Hawa has always known Gbassay; they live in the same village. She doesn't have a sterile office, but works out of her hut and makes the rounds in the village. She isn't too stern, either. Many birth attendants in Africa yell at and slap women in labor. But Gbassay is soft spoken and kind. And maybe most important, she knows what it's like to lose a baby to malaria; her baby died in 1994.
It's not just Gbassay. Many birth attendants lost babies to malaria during pregnancy. Fatmata Sessay lost one before Sierra Leone's civil war. So did Musu Kongoma. If you travel up the mud road from Benduma to nearby villages, you'll find scores of women whose babies died because of the malaria their mothers contracted during pregnancy.
In years past, when mosquito nets were uncommon and antimalarial drugs weren't available, Gbassay turned to the forest for help when malaria struck.
Women rubbed ginger root or hot pepper all over their body and lay, covered with a blanket, next to a fire. They thought they could sweat the disease out of their bodies. Sometimes it worked, Gbassay said, but often it didn't.

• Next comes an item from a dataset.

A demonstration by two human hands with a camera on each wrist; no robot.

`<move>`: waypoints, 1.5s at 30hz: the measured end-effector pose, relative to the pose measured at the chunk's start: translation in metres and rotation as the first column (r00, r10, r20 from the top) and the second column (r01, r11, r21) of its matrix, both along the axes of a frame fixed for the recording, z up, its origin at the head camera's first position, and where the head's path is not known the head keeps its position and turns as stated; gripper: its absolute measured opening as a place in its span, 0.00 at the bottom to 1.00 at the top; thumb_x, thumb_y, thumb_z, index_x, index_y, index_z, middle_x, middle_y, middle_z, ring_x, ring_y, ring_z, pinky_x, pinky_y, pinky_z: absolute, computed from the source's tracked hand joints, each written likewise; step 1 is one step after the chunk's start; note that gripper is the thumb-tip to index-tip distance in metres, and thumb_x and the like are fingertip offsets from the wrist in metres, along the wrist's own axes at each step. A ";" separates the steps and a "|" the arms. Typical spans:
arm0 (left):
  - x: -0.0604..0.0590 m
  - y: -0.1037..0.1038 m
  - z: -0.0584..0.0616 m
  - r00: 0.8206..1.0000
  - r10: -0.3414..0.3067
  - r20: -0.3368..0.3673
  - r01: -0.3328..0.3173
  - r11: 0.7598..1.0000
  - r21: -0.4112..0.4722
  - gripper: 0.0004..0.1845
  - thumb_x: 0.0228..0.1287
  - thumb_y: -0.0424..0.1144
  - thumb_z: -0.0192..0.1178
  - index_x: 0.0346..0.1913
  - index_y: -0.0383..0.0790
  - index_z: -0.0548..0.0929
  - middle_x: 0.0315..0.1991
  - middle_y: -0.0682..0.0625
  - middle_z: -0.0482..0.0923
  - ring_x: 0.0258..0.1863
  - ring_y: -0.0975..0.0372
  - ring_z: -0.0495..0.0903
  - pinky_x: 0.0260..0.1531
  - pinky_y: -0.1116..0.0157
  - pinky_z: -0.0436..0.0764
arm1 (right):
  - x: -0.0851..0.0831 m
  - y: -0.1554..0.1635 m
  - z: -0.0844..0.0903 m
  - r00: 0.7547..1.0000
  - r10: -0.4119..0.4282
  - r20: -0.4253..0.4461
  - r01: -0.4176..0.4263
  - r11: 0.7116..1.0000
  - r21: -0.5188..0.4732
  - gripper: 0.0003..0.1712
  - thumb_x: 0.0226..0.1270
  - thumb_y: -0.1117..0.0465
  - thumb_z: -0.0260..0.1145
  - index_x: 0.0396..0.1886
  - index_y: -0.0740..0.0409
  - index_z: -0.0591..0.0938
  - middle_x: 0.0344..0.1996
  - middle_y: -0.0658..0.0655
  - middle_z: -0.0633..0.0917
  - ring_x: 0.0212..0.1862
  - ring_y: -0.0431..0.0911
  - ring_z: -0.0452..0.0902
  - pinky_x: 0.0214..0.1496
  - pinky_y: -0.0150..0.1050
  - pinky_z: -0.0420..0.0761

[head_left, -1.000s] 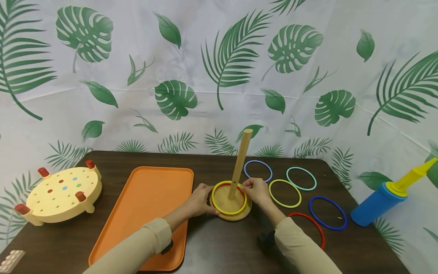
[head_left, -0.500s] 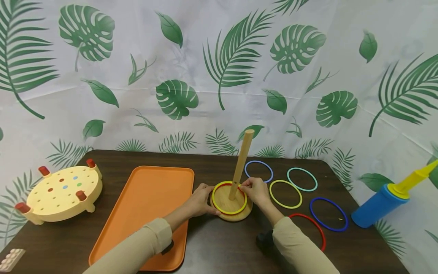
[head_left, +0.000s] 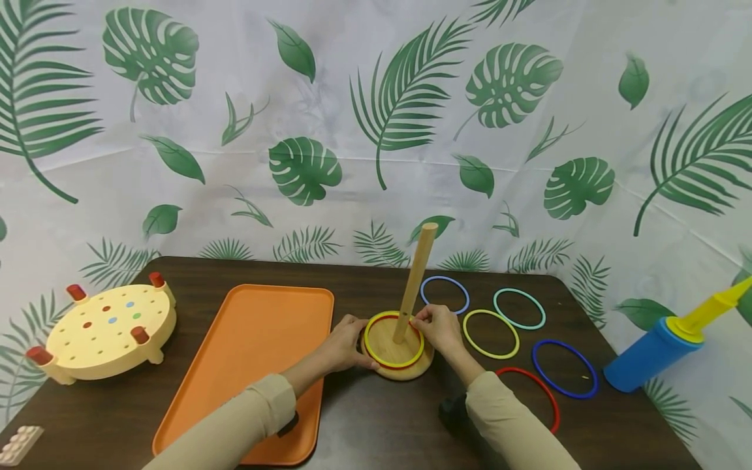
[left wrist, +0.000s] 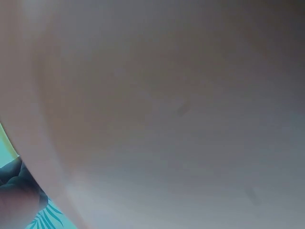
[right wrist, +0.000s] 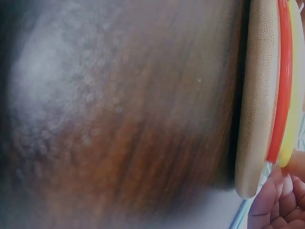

After the birth, the new mothers and babies would lie next to the fire for 7 days, hardly moving. Why? Gbassay giggles. So the baby would be pink and healthy. Nobody does this anymore, she says.
The birth attendants now encourage women to go to Daru to deliver at the health post. As of April 2011, the Sierra Leone government requires that all health posts stop charging women to deliver and that an insecticide-treated malaria net be given to each mother after delivery.
Back in the house, Hawa is getting ready to go to the health post for delivery. CRS will drive her there. She gingerly eases off the bed and waddles to the car. Her mother-in-law scurries around getting food (no cafeteria at rural health clinics in Africa) and fresh clothes ready.
After a slow 2-mile drive down a rutted road, Hawa walks into the delivery room.
Then the waiting begins.
It's a long, hot night, and Hawa doesn't sleep. In the morning, she still hasn't delivered. The pain was a false alarm.
She heads back to Benduma to wait. Gbassay will be by her side.
Lane Hartill recently was CRS'regional information officer for western and central Africa, and was based in Dakar, Senegal.